Gli alberi sono pettini che districano il crine delle nubi. Sentieri rovesciati in cielo e rigagnoli di luce che mai si prosciugano. Percorrono e descrivono centrini d'intimità spingendoci a carezzare, ad abitare oltre il cancello bianco delle visioni.
Cercando ci perdiamo, perdendoci ci ritroviamo. Nell'irraggiungibile scopriamo i nostri sogni.
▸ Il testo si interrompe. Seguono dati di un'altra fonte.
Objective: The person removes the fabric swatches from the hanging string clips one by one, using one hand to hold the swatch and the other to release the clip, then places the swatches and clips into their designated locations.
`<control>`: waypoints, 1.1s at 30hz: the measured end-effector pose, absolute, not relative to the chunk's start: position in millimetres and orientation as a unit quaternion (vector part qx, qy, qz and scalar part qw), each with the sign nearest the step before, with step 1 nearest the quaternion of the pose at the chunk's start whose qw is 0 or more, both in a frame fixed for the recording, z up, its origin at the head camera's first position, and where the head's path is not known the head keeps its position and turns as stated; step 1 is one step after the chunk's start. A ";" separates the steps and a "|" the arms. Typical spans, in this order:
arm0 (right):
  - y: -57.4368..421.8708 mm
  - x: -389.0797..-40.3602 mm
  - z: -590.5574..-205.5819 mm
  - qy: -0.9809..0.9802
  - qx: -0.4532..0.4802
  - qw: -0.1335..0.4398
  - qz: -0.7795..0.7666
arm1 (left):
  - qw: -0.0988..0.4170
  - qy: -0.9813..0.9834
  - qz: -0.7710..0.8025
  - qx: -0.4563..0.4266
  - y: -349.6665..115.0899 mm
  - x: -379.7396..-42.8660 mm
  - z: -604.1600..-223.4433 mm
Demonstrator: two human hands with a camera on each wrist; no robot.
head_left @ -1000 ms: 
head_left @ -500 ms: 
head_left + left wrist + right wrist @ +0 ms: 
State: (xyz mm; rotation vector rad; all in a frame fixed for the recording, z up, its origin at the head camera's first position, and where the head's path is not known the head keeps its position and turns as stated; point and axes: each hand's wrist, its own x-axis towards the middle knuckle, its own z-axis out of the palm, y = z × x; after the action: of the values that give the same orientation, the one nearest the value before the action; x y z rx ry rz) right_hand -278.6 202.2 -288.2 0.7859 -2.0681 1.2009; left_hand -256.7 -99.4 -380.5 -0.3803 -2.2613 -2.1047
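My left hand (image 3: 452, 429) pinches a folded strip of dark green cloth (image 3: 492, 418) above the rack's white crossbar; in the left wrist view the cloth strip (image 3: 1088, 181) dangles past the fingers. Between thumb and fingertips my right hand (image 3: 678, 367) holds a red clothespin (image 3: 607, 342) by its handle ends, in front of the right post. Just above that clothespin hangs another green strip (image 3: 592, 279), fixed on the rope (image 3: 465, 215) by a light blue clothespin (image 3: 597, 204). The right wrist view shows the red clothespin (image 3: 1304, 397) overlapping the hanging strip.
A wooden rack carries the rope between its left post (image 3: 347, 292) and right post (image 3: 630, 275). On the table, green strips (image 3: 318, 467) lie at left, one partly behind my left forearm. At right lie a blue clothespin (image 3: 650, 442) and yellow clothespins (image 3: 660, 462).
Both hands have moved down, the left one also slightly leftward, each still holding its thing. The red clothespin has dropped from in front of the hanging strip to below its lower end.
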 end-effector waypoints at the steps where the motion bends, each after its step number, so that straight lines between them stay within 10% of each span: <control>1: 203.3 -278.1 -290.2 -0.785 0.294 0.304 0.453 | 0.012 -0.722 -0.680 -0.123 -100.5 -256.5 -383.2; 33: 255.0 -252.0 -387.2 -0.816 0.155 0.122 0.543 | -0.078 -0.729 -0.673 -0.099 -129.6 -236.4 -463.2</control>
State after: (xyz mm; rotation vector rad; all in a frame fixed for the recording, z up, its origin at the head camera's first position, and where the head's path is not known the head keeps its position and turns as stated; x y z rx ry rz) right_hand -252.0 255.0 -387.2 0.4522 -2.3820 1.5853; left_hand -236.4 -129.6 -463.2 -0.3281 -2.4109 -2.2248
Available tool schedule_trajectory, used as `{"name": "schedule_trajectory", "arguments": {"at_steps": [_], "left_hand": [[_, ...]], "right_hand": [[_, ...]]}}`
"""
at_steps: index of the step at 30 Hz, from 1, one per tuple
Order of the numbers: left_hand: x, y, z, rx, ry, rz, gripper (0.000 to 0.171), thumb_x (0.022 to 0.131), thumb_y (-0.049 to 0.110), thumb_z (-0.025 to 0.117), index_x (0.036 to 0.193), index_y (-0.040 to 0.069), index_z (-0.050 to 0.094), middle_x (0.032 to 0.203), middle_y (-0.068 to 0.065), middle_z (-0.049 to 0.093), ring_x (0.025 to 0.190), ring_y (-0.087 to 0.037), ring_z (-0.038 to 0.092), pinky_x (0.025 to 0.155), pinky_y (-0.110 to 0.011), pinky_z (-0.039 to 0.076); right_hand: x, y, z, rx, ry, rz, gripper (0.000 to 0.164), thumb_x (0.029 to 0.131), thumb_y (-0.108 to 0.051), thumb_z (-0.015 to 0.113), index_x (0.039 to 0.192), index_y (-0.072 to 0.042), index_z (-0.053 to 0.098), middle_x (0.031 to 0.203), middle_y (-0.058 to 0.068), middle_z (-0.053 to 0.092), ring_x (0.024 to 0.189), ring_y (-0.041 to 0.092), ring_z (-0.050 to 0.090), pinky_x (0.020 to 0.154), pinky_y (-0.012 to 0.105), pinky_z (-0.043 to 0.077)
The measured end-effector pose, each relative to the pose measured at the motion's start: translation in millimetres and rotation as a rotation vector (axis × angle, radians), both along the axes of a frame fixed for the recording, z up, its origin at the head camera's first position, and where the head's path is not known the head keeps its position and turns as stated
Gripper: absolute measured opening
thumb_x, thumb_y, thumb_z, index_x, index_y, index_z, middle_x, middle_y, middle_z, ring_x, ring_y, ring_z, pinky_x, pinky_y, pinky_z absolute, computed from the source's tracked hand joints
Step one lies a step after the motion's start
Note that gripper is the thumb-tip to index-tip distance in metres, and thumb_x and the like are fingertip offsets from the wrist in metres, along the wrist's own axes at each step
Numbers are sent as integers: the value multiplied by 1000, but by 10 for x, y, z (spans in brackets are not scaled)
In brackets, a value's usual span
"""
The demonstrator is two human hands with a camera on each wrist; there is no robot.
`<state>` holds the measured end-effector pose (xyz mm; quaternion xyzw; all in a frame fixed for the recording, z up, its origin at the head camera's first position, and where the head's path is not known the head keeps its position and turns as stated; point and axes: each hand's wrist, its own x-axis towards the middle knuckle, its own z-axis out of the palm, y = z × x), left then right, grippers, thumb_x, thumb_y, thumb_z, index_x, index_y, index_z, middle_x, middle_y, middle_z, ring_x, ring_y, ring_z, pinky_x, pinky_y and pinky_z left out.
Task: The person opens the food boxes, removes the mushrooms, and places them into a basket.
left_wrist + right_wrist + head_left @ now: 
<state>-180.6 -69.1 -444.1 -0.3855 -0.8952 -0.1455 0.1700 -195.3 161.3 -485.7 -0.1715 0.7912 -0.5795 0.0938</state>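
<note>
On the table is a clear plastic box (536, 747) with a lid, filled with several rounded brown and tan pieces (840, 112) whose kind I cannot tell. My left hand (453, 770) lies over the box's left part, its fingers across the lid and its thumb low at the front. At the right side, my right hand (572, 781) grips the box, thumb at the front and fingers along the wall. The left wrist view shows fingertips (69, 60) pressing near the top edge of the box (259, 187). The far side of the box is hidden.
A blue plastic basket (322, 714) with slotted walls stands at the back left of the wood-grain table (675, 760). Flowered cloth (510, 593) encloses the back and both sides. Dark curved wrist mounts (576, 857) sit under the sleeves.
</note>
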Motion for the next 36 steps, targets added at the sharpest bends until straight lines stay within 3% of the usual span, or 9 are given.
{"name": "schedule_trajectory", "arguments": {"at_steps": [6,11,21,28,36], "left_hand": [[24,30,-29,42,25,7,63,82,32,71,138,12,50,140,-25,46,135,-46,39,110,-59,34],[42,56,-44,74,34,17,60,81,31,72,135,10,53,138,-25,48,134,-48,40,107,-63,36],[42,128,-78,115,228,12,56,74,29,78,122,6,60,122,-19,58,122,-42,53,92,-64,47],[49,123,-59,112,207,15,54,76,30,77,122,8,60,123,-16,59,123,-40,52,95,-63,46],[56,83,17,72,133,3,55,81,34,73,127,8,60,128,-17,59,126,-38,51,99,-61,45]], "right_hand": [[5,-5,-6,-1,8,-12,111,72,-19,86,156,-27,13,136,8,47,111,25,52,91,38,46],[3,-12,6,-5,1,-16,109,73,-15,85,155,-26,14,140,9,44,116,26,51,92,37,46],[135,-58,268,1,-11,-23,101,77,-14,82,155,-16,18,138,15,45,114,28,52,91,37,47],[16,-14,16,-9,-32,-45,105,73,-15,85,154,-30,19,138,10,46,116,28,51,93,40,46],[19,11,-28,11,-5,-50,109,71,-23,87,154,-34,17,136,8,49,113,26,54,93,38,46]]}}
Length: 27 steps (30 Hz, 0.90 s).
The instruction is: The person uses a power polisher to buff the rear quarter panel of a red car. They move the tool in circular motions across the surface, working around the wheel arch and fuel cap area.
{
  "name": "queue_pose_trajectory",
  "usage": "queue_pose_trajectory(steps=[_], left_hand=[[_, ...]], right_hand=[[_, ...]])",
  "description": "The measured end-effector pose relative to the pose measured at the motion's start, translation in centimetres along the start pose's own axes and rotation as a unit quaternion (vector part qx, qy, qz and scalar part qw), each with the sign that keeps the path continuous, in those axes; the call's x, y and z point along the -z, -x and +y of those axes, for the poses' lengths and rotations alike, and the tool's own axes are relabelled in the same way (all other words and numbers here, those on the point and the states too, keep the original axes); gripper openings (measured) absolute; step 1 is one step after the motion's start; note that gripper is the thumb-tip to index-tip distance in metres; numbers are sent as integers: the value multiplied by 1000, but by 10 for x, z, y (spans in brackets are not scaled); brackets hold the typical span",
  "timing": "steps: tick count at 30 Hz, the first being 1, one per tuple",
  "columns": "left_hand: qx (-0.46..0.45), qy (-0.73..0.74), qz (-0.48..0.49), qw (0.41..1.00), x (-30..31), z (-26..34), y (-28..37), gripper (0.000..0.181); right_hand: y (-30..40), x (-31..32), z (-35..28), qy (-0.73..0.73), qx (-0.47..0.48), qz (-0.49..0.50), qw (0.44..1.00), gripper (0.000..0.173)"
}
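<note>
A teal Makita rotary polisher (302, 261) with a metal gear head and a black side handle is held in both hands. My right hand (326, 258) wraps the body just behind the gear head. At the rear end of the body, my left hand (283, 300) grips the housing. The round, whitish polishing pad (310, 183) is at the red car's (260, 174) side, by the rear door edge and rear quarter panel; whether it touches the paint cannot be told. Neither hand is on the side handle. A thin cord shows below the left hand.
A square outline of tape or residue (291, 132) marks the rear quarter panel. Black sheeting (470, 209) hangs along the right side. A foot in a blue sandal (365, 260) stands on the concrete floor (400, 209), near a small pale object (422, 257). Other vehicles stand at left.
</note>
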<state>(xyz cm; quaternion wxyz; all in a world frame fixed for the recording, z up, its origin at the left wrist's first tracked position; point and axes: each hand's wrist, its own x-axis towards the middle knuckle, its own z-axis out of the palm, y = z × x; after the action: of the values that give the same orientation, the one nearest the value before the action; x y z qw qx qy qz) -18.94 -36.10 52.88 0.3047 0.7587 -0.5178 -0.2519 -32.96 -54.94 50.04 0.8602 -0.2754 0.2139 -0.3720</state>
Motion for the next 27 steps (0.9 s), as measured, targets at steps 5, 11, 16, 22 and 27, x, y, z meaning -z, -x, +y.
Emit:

Nella fantasia troviamo la nostra via.
È questo il massaggio del Cosmo. È questo il tempo dei suoi frutti maturi. Delle orme chiamate a seminare conforto sui campi nudi e incolti, dove passo d'uomo non ha ancora lasciato tracce. È il nuovo che arriva a confondere l'empio. A conferire all'ombra il suo getto di luce che la ritagli dalla pece. L'ombra è figlia della luce, come l'uomo è figlio del suo Creatore. "Luce" e "Padre" sono emanazioni dell'eterno nel tempo che grazie a loro si fa immortale.
Hombre, in spagnolo "uomo", rende l'idea dell'appartenenza alla luce, quale scintilla di vita, dell'uomo che nella forma interiore è simile alla sua fonte genitrice.
Che sia l'"Hombre" a cui è legata la parola "ombra", refrigerio del deserto e principio fertile della natura verginale, l'uomo da "hum" da cui "Humus" è colui che rese lo spazio senza tempo il luogo. Lo rese isola di luce "Paradiso" o delizioso giardino che gettava fiori e frutti. L'uomo, oggi dimenticato, era il riflesso e l'emissario della bellezza di Dio in tutte le forme. Era l'ombra della luce forte. Ora una macchia nera che combacia con la notte.